A responsabilidade pelo desabamento do prédio no Largo do Paissandu, em pleno centro de São Paulo, a cidade mais rica do país, tem várias origens. Uma delas é a miopia das políticas habitacionais, que apresentam dificuldades em financiar retrofits na região central. Outra é a falta participação dos organismos que fiscalizam os órgãos públicos, como o Ministério Público e os tribunais de contas, que parecem não se interessar devidamente pelo assunto.
Há ainda a falta de controle das ocupações, levando a situações como a do edifício que desabou, controlado por exploradores das misérias urbanas, em especial dos migrantes e imigrantes que, não tendo o direito à moradia assegurado, se sujeitam à exploração desses grupos.
Dizem que as tragédias nos fazem aprender lições para podermos então seguir em frente, restando aproveitar um episódio trágico como o ocorrido para buscar formas não ortodoxas de evitar repetições.
É preciso, fundamentalmente, recuperar prédios abandonados. Temos que rever a legislação para aprovar reformas, ainda centrada em parâmetros do modernismo arcaico que rege todas nossas leis de uso e ocupação do solo e códigos de obras.
O “Minha Casa, Minha Vida”, programa federal de incentivo à construção de moradias, que carregou bilhões de recursos para áreas distantes, deve ser flexibilizado e apoiar firmemente os projetos de recuperação que buscam fixar seus associados na área central, sejam eles dos municípios, dos estados ou dos movimentos sociais de moradia. É preciso valorizar a infraestrutura já existente nessas áreas para repovoá-las e revitalizá-las.
A União, os estados e os municípios devem trabalhar de forma integrada na busca de soluções flexíveis e na facilitação das aprovações de forma responsável, como era feito na Comissão de Edificações e Uso do Solo de São Paulo (Ceuso) para aprovar a destinação de recursos do Programa de Arrendamento Residencial (PAR). O PAR é uma iniciativa do Ministério das Cidades, operado pelos governos locais, que consiste na compra ou construção de imóveis pela iniciativa privada para serem arrendadas em seguida pelo Poder Público com opção de compra do imóvel ao final do período do contrato.
É preciso também distribuir recursos para reformas e disponibilizar assistência técnica e social pública. Para liberar recursos e autorizar projetos, não é possível exigir documentações que os cartórios demoram anos para emitir, ou então, elementos projeturais que não são adaptáveis a prédios e casas construídas até 1970.
O Ministério Público pode auxiliar na separação do joio do trigo, porque nem todos os que ocupam prédios na área central da cidade estão interessados na habitação. Há os que exploram pessoas sem recursos e não têm a menor preocupação com a segurança dos ocupantes.
As entidades dos arquitetos e urbanistas, dos engenheiros, dos assistentes sociais e de outros profissionais podem se unir e apresentar soluções mais razoáveis, tanto do ponto de vista da elaboração dos projetos quanto do ponto de vista da revisão necessária da legislação.
Há bons exemplos de programas habitacionais a serem seguidos sem enviar as pessoas para regiões afastadas da cidade ou de onde já moram. A favela de Paraisópolis, reurbanizada, é um deles. Os prédios, projeto do Edson Elito e associados, com comercio no térreo, são bem aproveitados pelos moradores e visitantes. Faltou terminar a parte do córrego Antonico, que as gestões seguintes optaram por não finalizar – e esse é um problema sério, o da não continuidade das políticas públicas. É preciso planejar e executar a longo prazo.

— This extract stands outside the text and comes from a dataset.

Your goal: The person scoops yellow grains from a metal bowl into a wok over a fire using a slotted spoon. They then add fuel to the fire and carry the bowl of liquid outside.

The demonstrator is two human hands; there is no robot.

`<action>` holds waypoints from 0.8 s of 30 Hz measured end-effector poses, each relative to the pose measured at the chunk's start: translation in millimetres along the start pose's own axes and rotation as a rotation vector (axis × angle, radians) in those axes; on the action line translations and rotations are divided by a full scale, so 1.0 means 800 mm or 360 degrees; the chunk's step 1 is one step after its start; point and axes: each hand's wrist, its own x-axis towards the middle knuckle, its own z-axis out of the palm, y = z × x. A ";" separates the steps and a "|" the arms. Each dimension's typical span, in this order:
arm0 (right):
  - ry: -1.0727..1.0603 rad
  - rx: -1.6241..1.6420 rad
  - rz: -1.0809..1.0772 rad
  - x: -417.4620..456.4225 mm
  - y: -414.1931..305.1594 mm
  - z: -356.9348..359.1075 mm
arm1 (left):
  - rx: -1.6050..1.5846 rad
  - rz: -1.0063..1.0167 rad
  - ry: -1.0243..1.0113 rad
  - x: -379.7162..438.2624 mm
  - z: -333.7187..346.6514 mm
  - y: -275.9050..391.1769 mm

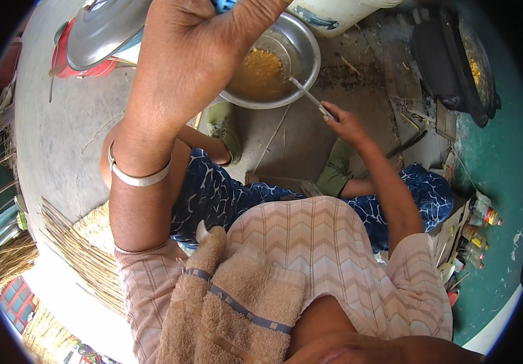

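Observation:
My left hand (193, 59), with a silver-coloured bangle at the wrist, is raised close to the camera. Its fingers run past the top edge; a blue plastic thing (223, 5) shows beside the thumb, and whether it is gripped cannot be told. Below it a metal basin (310, 54) holds cloudy liquid with yellow grains (264, 63), partly hidden by the hand. My right hand (345, 125) is closed around the handle of a metal ladle (307, 93). The ladle's round bowl lies in the basin, over the grains.
A white bucket (329, 20) stands behind the basin. At right, a black wok or stove pot (480, 73) holds yellow grains. A metal lid (107, 34) and red container (61, 57) are at upper left. Straw stalks (84, 255) lie left; bottles (475, 241) line the green wall.

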 end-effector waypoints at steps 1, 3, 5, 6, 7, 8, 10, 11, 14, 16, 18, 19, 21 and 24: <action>-0.0052 0.0169 0.0018 0.002 -0.014 0.013 | -0.0011 0.0021 0.0011 0.001 0.000 -0.004; -0.0282 0.0510 0.0484 -0.001 -0.038 0.027 | -0.0004 0.0016 0.0035 0.000 0.002 -0.002; -0.0409 0.0788 0.0719 -0.003 -0.051 0.045 | 0.0033 -0.0009 0.0056 -0.003 0.006 0.006; -0.0371 0.0964 0.0801 -0.001 -0.056 0.060 | 0.0057 -0.0002 0.0066 -0.004 0.007 0.007; -0.0372 0.1094 0.0848 0.000 -0.057 0.069 | 0.0084 0.0040 0.0074 -0.004 0.007 0.004; -0.0372 0.1226 0.0895 0.002 -0.057 0.076 | 0.0074 0.0062 0.0070 -0.003 0.007 0.001; -0.0377 0.1426 0.0951 0.004 -0.062 0.084 | 0.0022 0.0088 0.0058 -0.003 0.003 -0.004; -0.0380 0.1495 0.0958 0.004 -0.064 0.086 | 0.0004 0.0091 0.0057 -0.003 0.002 -0.005; -0.0306 0.1579 0.0947 0.007 -0.075 0.076 | -0.0004 0.0087 0.0067 -0.006 0.000 -0.007; -0.0219 0.1518 0.0906 0.010 -0.080 0.066 | 0.0029 0.0040 0.0049 -0.007 -0.003 -0.003; -0.0118 0.1381 0.0841 0.020 -0.077 0.056 | 0.0064 0.0005 0.0038 -0.008 -0.004 0.005; -0.0046 0.1186 0.0785 0.025 -0.073 0.052 | 0.0078 0.0005 0.0043 -0.008 -0.001 0.010; 0.0102 0.0798 0.0668 0.041 -0.057 0.044 | 0.0117 0.0062 0.0066 -0.007 0.001 0.010; 0.0447 -0.0045 0.0054 0.063 -0.015 0.045 | 0.0123 0.0180 0.0090 -0.003 0.000 -0.008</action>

Hoje, sinto-me deprimida e com uma sensação de impotência. Tanta coisa que pode ser feita no centro para evitar tragédias como essa, mas a vontade política é nula. Não tem mágica, apenas o trabalho integrado e a vontade política podem resolver o problema.

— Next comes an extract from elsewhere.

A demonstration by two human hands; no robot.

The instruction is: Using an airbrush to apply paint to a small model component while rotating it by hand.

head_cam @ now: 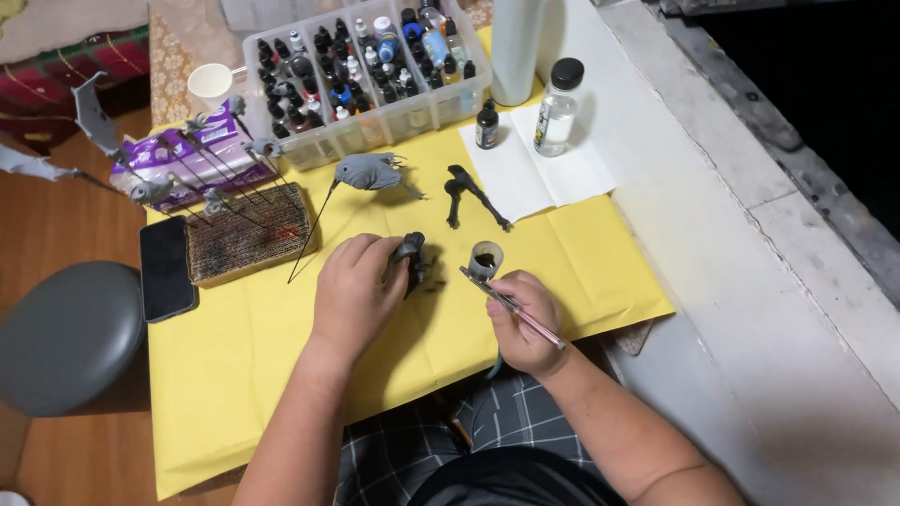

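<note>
My left hand [352,295] grips a small dark grey model part [411,255] just above the yellow sheet [234,365]. My right hand [525,321] holds an airbrush [497,286] with a small metal paint cup, its tip pointing toward that part. A grey painted body piece on a thin stick [368,172] lies further back on the sheet. Two dark leg-shaped parts [473,195] lie to its right.
A clear box of several small paint bottles [366,70] stands at the back. A cardboard block [246,234] holds several parts on sticks. A black phone [167,267], a dropper bottle [487,125], a clear bottle [558,108] on white paper, a grey stool [70,337].
</note>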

* Elisabete França é diretora de Planejamento e Projetos na Companhia de Habitação e Desenvolvimento Urbano do Estado de São Paulo (CDHU), professora da Fundação Armando Álvares Penteado (FAAP) e do Núcleo USP Cidades. Atua como consultora de organizações internacionais como o Banco Mundial, o Banco Interamericano de Desenvolvimento (BID) e a ONU-Habitat. Foi co-curadora da exposição Favelas Upgrading, apresentada na 8ª Bienal de Arquitetura de Veneza. Atuou como superintendente e secretária-adjunta da Secretaria Municipal de Habitação de São Paulo. É autora e organizadora de mais de 20 publicações sobre Arquitetura e Urbanismo.